Begin at the line containing "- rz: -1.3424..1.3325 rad" in the data below and go on through the line containing "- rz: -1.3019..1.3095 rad", repeating each line exactly; include both ends and no other line.

START Supplied information

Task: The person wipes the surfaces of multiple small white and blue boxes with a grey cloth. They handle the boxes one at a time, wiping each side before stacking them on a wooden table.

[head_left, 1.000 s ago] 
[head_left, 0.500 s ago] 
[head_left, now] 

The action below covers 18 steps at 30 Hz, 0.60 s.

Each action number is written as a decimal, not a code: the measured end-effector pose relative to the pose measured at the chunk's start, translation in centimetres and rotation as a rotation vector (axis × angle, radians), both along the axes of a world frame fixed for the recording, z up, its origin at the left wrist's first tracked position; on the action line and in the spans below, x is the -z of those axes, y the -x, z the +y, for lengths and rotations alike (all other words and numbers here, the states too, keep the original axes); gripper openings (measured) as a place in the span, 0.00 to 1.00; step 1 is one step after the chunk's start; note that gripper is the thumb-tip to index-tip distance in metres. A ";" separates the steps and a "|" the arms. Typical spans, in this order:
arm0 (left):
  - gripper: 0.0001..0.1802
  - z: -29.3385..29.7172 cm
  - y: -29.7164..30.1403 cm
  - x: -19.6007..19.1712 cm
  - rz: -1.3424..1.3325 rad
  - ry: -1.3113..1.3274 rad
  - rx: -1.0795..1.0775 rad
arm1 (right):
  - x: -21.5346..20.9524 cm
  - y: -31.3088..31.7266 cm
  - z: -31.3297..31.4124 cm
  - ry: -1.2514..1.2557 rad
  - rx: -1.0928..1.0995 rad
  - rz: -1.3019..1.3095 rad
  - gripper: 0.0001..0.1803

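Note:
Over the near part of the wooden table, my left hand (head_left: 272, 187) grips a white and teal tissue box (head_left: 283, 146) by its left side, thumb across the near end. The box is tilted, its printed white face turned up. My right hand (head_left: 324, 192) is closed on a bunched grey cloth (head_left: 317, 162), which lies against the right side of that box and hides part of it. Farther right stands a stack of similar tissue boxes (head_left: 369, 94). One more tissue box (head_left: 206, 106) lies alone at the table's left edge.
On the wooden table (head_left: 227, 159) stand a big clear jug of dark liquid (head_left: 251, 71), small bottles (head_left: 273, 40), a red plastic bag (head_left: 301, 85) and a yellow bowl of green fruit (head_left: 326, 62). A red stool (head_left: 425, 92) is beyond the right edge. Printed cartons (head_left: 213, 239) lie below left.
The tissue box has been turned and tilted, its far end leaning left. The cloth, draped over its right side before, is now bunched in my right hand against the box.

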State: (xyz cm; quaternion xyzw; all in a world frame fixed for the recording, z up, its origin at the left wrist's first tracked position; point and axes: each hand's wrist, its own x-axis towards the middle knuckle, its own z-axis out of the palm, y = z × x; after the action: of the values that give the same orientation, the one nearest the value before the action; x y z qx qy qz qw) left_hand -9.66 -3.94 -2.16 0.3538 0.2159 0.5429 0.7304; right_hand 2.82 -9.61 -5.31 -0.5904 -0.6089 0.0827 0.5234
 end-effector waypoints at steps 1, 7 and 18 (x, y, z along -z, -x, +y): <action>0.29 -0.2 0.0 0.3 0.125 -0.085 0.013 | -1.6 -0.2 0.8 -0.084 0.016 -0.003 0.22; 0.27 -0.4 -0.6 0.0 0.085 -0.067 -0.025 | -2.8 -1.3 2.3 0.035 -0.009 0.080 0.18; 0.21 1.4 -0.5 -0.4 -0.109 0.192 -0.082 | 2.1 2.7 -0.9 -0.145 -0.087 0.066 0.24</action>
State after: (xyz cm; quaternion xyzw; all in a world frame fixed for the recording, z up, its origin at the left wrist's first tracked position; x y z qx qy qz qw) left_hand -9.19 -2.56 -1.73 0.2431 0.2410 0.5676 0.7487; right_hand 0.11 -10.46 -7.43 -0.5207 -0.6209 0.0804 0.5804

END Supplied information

• [Completed exercise]:
  - rz: -1.3424..1.3325 rad
  - ry: -1.3113..1.3274 rad
  - rx: -1.0795..1.0775 rad
arm1 (right):
  - x: -21.5346..20.9524 cm
  - y: -31.3088..31.7266 cm
  - z: -31.3297..31.4124 cm
  - ry: -1.2514..1.2557 rad
  - rx: -1.0928..1.0995 rad
  - rz: -1.3019..1.3095 rad

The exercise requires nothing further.